Work request:
Set down again exactly the lines of the listing below that fall between the line holding "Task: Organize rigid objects" and the line holding "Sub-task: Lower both", inclusive.

═════ Supplied information

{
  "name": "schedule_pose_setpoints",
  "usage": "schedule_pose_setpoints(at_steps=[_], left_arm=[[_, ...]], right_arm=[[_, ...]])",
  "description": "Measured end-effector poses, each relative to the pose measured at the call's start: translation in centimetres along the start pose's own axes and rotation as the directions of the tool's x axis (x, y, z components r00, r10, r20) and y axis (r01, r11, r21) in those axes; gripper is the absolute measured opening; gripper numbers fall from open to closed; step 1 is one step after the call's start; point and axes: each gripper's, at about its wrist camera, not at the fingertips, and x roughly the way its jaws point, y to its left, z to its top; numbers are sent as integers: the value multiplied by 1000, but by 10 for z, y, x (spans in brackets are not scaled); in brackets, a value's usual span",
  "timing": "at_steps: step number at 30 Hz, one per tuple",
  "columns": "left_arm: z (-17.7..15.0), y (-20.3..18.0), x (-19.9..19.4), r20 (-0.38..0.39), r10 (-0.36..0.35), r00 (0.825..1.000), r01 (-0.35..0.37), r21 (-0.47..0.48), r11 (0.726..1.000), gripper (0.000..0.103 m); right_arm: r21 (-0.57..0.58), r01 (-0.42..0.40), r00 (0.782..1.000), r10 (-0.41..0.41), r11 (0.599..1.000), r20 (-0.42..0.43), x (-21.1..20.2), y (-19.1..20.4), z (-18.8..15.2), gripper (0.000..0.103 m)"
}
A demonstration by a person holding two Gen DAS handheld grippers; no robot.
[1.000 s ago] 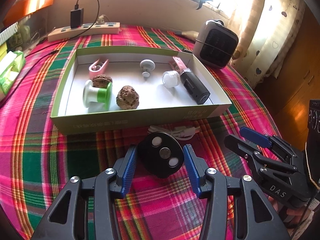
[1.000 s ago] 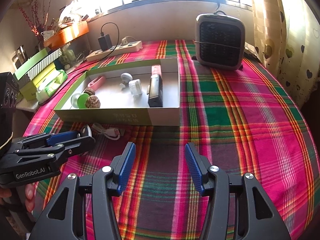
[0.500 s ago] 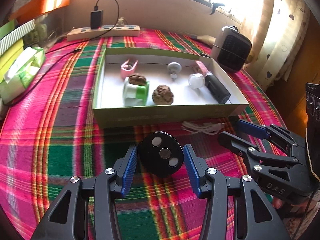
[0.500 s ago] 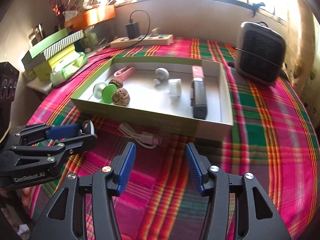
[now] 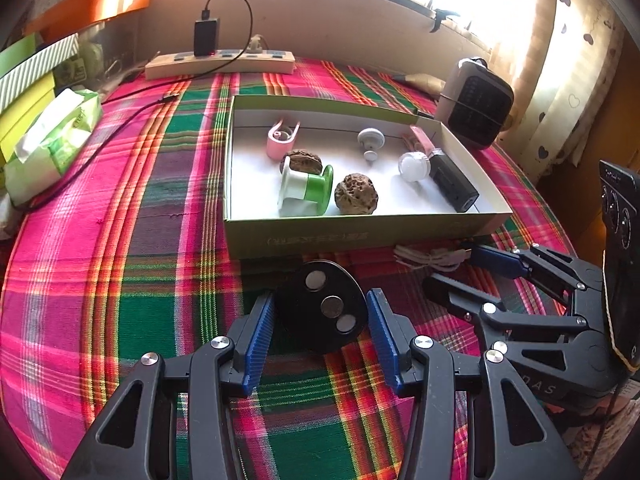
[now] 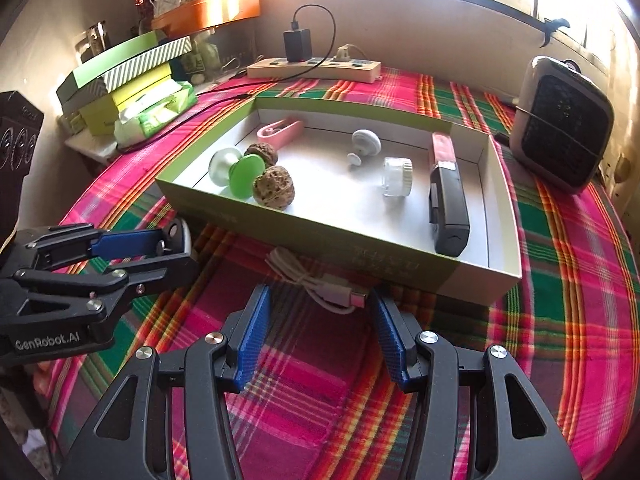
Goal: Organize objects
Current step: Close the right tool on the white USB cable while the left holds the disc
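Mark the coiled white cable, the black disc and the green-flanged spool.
coiled white cable (image 6: 316, 280), right wrist view, on the middle of the bundle.
black disc (image 5: 322, 306), left wrist view, on its flat face.
green-flanged spool (image 5: 304, 190), left wrist view, on its white barrel.

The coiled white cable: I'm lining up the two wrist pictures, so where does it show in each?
Left wrist view: the coiled white cable lies right of centre on the tablecloth, just in front of the green box's near wall, beside the right tongs' tips.
Right wrist view: the cable lies low at centre, between the right tongs' blue pads.
Shared landmark: the black stapler in the box.
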Motion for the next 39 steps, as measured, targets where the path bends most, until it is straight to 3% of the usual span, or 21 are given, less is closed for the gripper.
schedule_pose_setpoints(at_steps=[4, 26, 29, 39], left_arm=[[2, 2, 1, -3, -16, 1000, 16, 0, 1000, 46], [4, 13, 0, -14, -43, 999, 42, -8, 999, 46], [5, 14, 0, -14, -28, 1000, 28, -8, 1000, 46], [7, 18, -2, -14, -48, 999, 48, -33, 998, 46]], right_arm=[[-18, -17, 1000, 17, 1000, -9, -2, 5, -2, 44], [-109, 23, 1000, -24, 994, -7, 12, 22, 10, 43], [-119, 13, 1000, -14, 993, -10, 10, 25, 9, 33], [-116, 2, 1000, -3, 993, -4, 6, 27, 4, 30]])
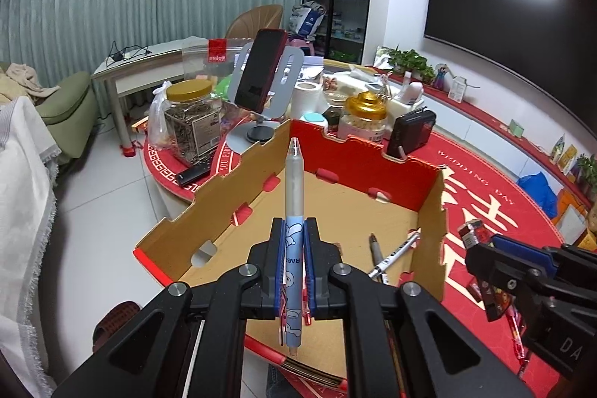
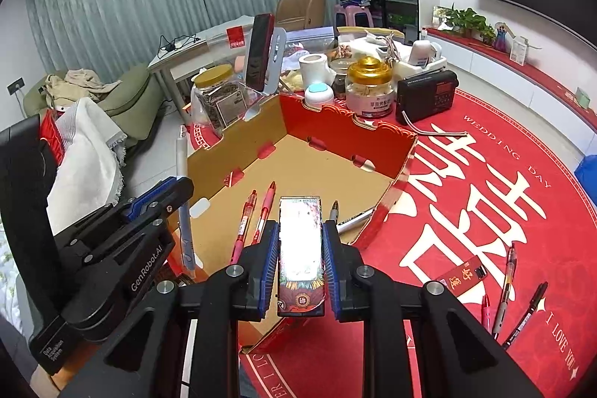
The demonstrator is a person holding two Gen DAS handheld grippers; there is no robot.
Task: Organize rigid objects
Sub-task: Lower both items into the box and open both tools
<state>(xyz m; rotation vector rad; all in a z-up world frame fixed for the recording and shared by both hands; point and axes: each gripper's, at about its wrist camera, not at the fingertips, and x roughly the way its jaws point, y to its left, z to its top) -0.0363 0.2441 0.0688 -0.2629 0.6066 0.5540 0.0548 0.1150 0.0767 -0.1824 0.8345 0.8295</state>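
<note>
My left gripper (image 1: 293, 237) is shut on a pale blue pen (image 1: 294, 174) that points forward over an open cardboard box (image 1: 358, 155) with red outer walls. A silver marker (image 1: 393, 258) lies on the box floor. Over the box's near corner, my right gripper (image 2: 300, 230) is shut on a small glossy pack (image 2: 300, 245). Two red pens (image 2: 244, 228) and the silver marker (image 2: 352, 219) lie in the box (image 2: 335, 122) below it. The right gripper (image 1: 475, 243) also shows at the right edge of the left wrist view. The left gripper (image 2: 164, 198) appears at left in the right wrist view.
On the red round tablecloth (image 2: 485, 174) right of the box lie a small red pack (image 2: 460, 273) and several pens (image 2: 505, 282). Behind the box stand a seed jar (image 1: 192, 122), a phone on a stand (image 1: 259, 73), a gold-lidded jar (image 2: 369, 84) and a black radio (image 2: 427, 96).
</note>
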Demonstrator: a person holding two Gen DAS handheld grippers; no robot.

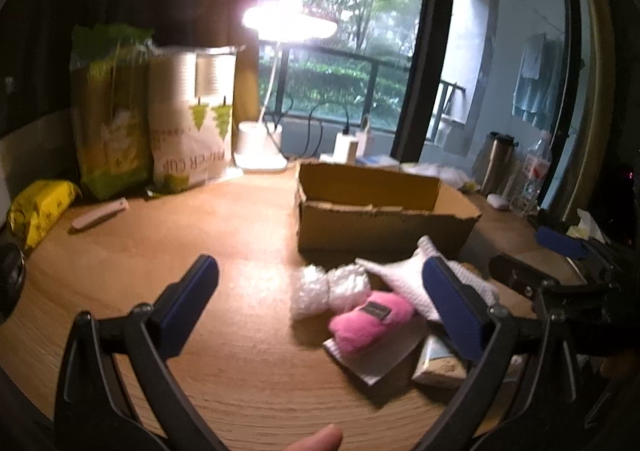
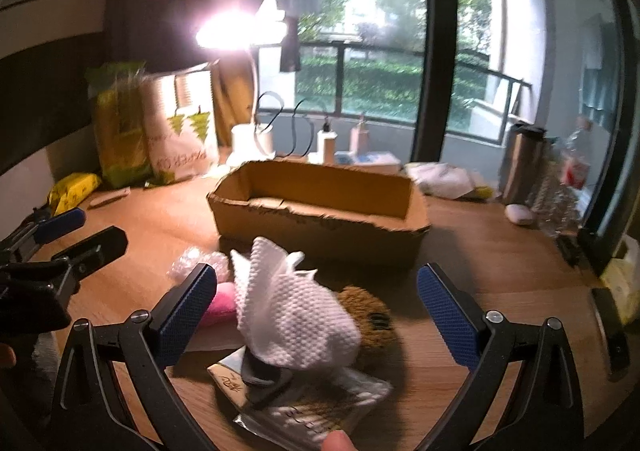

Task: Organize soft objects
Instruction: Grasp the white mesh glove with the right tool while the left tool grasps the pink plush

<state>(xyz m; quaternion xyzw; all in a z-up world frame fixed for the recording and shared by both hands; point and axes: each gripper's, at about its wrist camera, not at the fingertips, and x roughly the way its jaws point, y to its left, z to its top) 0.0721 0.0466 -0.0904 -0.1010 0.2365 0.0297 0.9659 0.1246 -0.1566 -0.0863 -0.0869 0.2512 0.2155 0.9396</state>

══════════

Task output:
Task: Organize rigid objects
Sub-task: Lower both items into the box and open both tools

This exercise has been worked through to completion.